The studies were approved by the local ethics committee of the medical faculty of the University of Wuerzburg, Germany (no. 59/04) and the Catholic University Leuven, Belgium (UZ Leuven Study number S54424; Belgian Study number B322201214832); all patients provided written informed consent.
Microarray Analysis
To screen for candidate miRs, being correlated with poor outcome 6 BPH tissues and 13 high-risk PCa specimens were hybridized to microarrays (cohort A). High-risk PCa specimens were subdivided into two groups (group 1: CPFS (n = 7); group 2: CF (n = 6) (see Table 2 for details). A set of 668 miRs (Probe Set 1564V2 miRVana Applied Biosysems) was spotted on Nexterion™ HiSense E microarray slides in quadruplicates. We used the Pure-Link FFPE Total RNA Isolation Kit and the RiboMinus Concentration Module (Invitrogen) for RNA purification. Slide processing was performed according to the Applied Biosystems miRVana™ manuals. The microarray data is available under GEO accession number GSE18671.
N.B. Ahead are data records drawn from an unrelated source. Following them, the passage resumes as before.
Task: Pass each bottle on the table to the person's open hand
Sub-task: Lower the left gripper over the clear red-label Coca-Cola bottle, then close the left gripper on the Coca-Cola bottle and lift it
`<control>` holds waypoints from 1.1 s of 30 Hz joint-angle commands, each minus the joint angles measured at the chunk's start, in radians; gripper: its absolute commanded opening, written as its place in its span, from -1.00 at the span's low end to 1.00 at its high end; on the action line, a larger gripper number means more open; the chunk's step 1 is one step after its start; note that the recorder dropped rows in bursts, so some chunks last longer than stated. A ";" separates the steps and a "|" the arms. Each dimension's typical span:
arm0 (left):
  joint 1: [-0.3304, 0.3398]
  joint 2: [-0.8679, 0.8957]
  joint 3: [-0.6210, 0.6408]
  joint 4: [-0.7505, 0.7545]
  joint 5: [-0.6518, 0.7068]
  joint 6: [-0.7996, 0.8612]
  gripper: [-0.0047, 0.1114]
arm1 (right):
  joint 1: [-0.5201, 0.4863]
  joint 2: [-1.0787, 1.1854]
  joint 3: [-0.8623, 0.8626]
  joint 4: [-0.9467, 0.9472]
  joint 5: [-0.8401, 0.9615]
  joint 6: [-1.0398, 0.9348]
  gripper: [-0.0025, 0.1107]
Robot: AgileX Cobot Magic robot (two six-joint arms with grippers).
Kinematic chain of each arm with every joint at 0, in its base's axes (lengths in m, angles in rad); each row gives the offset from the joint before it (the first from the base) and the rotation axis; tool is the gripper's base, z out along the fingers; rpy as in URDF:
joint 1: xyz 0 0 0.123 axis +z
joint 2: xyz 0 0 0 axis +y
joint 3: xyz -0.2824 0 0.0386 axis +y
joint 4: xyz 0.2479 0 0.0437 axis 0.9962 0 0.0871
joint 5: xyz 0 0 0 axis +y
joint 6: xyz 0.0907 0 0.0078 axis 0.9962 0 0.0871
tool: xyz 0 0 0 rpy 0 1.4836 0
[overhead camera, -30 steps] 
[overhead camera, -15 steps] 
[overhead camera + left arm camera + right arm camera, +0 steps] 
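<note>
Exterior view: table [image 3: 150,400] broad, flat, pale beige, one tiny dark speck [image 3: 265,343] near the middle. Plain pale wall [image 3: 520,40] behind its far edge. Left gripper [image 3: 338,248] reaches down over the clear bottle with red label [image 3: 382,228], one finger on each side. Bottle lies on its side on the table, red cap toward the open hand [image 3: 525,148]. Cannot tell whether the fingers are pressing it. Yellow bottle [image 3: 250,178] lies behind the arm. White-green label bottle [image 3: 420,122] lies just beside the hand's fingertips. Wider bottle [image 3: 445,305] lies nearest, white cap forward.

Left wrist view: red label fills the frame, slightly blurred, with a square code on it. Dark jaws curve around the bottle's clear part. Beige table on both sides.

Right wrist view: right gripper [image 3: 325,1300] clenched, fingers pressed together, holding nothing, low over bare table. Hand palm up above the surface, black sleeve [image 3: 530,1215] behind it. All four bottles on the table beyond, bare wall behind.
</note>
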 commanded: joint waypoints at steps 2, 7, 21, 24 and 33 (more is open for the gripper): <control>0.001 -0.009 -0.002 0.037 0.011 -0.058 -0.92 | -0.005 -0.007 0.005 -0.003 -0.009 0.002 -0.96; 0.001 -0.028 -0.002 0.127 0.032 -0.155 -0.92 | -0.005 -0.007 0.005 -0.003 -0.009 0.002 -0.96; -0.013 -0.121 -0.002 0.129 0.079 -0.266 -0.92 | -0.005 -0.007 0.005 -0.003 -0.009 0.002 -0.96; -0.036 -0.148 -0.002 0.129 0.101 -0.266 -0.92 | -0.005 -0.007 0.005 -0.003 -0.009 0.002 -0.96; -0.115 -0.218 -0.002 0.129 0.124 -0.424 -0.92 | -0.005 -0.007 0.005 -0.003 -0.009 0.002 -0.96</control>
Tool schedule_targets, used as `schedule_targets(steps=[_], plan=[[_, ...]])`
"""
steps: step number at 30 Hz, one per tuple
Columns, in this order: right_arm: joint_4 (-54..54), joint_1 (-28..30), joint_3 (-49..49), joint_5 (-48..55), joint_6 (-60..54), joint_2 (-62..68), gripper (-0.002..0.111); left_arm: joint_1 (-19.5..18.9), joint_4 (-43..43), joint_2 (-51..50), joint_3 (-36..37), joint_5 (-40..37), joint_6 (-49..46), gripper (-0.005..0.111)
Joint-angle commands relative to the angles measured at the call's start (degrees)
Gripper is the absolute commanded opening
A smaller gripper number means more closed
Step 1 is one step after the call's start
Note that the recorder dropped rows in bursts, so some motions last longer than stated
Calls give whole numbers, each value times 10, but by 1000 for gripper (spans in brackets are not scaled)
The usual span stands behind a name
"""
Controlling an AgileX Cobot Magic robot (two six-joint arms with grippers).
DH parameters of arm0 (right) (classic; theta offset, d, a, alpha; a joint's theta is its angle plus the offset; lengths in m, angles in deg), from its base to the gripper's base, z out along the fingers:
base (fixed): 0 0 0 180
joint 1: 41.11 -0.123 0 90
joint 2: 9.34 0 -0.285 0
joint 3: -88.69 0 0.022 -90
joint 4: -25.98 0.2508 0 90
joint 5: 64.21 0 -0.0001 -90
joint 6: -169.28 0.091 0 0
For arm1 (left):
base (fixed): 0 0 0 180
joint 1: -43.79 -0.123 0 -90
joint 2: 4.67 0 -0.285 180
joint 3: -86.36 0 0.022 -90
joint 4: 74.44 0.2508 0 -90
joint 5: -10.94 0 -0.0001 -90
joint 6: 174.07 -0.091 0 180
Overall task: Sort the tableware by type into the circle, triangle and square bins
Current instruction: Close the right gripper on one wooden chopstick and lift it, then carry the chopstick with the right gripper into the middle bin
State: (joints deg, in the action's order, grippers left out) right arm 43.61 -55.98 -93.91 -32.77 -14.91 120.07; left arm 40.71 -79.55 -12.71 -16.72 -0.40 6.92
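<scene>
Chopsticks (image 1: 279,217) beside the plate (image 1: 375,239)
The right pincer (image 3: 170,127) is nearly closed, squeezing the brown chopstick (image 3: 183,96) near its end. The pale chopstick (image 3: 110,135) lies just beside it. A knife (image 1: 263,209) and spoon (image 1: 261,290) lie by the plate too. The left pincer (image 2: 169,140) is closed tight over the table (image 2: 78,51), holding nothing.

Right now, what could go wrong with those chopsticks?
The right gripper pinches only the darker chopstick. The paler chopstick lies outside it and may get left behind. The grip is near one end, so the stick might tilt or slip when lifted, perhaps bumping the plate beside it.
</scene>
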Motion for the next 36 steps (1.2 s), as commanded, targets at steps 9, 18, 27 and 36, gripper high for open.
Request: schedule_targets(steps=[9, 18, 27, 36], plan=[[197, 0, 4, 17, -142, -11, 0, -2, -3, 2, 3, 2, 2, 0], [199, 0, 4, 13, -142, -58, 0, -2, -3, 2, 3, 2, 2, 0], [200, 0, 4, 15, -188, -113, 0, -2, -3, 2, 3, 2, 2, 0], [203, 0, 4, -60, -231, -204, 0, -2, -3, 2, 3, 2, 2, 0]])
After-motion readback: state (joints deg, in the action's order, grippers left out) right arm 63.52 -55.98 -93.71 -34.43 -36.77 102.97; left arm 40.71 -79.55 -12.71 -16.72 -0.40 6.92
RNA Extraction and Reverse Transcription
Total RNA extraction from paraffin-embedded or frozen tissue samples and PCa cell lines were performed using the Recover all Total Nucleic Acid Isolation Kit and the Total RNA Extraction Kit respectively (Ambion and miRNeasy Mini Kit, Qiagen). Specific cDNA was synthesized from total RNA with stem-loop reverse transcription primers according to the TaqMan® miR assay protocol (PE Applied Biosystems). Unspecific cDNA synthesis was performed with ImProm-II™ Reverse Transcription System (Promega) according to the ABsolute QPCR SYBR Green protocol (Thermo Scientific).
qRT-PCR
Confirmation of the microarray results on independent samples and on an increased sample size was done using qRT-PCR. M(i)RNA expression in tissue samples and cell lines was quantified with either TaqMan® (miR) or SYBR Green (mRNA) assay kits and the BioRad OPTICON 2, following the manufacturer’s instructions (BioRad). Primers for let-7a-d, miR-16, -29a, -221, -146b, and -181b were obtained from Applied Biosystems; small nuclear RNA RNU6B was applied for normalization. β-Actin served as housekeeper for HMGA1 expression (Applied Biosystems). Relative m(i)RNA-expression was calculated with the comparative ΔCt-method (ΔCt sample = Ct sample - Ct RNU6B). The 2–ΔΔCt method was used to assess fold changes in m(i)R-expression between samples and controls. Mean Ct was determined from triplicate PCR experiments. Standard deviation was ≤0.4, p values <0.05 were considered significant.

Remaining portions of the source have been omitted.